With minimal investment by the government in such a crucial sector, healthcare facilities and infrastructure will be sub-standard. To boost this sector, more government attention in terms of increased flow of monetary assistance, is required. And the first and prior focus should be in terms of penetrating healthcare facilities in the rural areas. This can be done by setting up more healthcare centres in  rural areas and making sure that healthcare professionals are available in these areas. A development from the grass root is necessary so that the objective of greater access can be achieved. Modern and advanced equipment which are out of the reach of majority of the population will not help in improving the health condition of the region. To actually strengthen public health and healthcare facilities in the region, it needs to be ensured that the facilities are made available to the intended beneficiaries. Another step to make healthcare accessible to the people is to improve the available hospitals and healthcare centres. When hospitals face shortage of healthcare professionals such doctors, specialists, nurses and other basic equipment, patients have no choice but to approach other private hospitals where in many cases, the poor are unable to afford such expenditure. This can be addressed though setting up of more government hospitals, medical institution and medical research centres to address the specific medical needs of the region.
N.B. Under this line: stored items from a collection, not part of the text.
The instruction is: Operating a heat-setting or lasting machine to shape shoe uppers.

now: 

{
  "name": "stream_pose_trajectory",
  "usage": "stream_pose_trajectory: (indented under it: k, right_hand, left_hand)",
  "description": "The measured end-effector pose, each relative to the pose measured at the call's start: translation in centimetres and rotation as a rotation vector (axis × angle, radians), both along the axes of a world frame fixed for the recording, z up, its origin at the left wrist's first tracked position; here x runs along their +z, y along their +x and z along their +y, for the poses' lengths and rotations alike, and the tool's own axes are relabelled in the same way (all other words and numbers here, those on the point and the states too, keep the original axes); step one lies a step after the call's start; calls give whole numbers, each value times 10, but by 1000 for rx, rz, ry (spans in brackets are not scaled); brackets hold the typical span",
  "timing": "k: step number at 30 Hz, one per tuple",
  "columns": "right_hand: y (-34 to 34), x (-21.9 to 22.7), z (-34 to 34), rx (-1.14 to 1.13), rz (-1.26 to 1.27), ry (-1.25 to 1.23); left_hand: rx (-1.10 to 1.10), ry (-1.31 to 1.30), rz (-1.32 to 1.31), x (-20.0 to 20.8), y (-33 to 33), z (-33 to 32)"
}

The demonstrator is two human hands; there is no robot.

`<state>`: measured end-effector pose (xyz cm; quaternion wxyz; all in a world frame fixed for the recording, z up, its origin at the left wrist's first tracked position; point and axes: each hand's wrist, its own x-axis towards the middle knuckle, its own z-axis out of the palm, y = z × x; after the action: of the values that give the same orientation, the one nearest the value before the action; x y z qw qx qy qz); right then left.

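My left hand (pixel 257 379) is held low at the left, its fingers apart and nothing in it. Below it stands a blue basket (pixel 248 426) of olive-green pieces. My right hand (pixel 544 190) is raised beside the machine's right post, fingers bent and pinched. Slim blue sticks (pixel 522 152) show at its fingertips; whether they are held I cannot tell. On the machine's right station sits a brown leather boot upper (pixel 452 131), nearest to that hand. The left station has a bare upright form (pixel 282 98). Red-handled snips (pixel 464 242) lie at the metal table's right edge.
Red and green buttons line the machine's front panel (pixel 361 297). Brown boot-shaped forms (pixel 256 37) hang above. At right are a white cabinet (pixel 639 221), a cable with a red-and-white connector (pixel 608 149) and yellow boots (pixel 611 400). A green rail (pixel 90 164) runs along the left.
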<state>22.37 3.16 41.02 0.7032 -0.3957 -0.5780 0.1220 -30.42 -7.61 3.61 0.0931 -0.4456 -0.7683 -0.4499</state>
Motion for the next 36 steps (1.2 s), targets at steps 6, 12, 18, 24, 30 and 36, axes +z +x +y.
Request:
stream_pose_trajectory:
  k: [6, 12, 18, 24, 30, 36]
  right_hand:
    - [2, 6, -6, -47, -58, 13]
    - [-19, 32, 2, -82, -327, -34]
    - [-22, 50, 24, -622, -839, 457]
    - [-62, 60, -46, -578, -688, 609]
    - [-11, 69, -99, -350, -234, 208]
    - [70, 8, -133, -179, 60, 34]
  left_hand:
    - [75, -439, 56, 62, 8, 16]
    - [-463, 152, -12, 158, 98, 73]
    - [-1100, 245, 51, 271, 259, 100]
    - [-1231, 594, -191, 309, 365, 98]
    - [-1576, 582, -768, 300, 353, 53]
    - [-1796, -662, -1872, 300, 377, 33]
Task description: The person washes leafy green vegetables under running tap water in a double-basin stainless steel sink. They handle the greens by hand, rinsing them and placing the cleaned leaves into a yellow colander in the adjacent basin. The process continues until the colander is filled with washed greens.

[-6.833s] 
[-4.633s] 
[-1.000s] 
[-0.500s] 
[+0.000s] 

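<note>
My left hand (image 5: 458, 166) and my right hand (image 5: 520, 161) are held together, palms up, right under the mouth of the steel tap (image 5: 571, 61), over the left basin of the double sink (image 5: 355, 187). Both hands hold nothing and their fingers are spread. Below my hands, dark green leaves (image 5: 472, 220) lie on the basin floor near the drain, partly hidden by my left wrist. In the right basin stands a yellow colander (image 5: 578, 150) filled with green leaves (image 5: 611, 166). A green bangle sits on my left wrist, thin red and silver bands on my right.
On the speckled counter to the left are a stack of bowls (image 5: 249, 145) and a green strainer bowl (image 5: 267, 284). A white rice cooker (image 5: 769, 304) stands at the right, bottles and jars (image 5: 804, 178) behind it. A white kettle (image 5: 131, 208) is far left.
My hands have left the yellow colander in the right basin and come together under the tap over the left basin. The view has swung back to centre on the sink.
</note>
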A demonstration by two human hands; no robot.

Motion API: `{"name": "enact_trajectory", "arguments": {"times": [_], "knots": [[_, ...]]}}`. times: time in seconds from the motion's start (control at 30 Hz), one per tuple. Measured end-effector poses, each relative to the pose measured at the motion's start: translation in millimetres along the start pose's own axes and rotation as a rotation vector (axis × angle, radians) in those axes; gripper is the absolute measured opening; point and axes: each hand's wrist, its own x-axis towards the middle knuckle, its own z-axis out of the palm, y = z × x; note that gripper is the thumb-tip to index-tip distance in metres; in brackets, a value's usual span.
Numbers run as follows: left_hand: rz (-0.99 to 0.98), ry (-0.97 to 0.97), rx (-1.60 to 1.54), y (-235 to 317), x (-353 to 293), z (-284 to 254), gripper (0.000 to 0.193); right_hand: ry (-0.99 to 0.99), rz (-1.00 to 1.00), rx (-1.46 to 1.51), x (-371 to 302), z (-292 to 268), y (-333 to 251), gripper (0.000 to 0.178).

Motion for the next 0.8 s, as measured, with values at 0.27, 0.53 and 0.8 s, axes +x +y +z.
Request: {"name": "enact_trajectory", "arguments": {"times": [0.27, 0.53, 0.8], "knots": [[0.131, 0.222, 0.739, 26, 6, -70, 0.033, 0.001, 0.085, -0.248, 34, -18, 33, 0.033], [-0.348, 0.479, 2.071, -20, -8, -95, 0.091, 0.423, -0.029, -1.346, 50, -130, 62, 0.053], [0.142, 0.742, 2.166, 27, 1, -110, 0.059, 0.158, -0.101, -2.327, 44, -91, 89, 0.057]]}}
Public hospitals should be equipped with the latest equipment, have adequate healthcare professionals and managers etc. A sector as crucial as this cannot be left in the hands of the private sector and it should be the duty of the government to ensure that its citizens are entitled to this basic right of health. A private sector which aims of squeezing out maximum profit from the people thought its primitive system of exploitation cannot be trusted with the life and death of the people. Strengthening of healthcare in India and in the North Eastern region is dependent on how far the government is ready to extend its arms for the welfare of the people.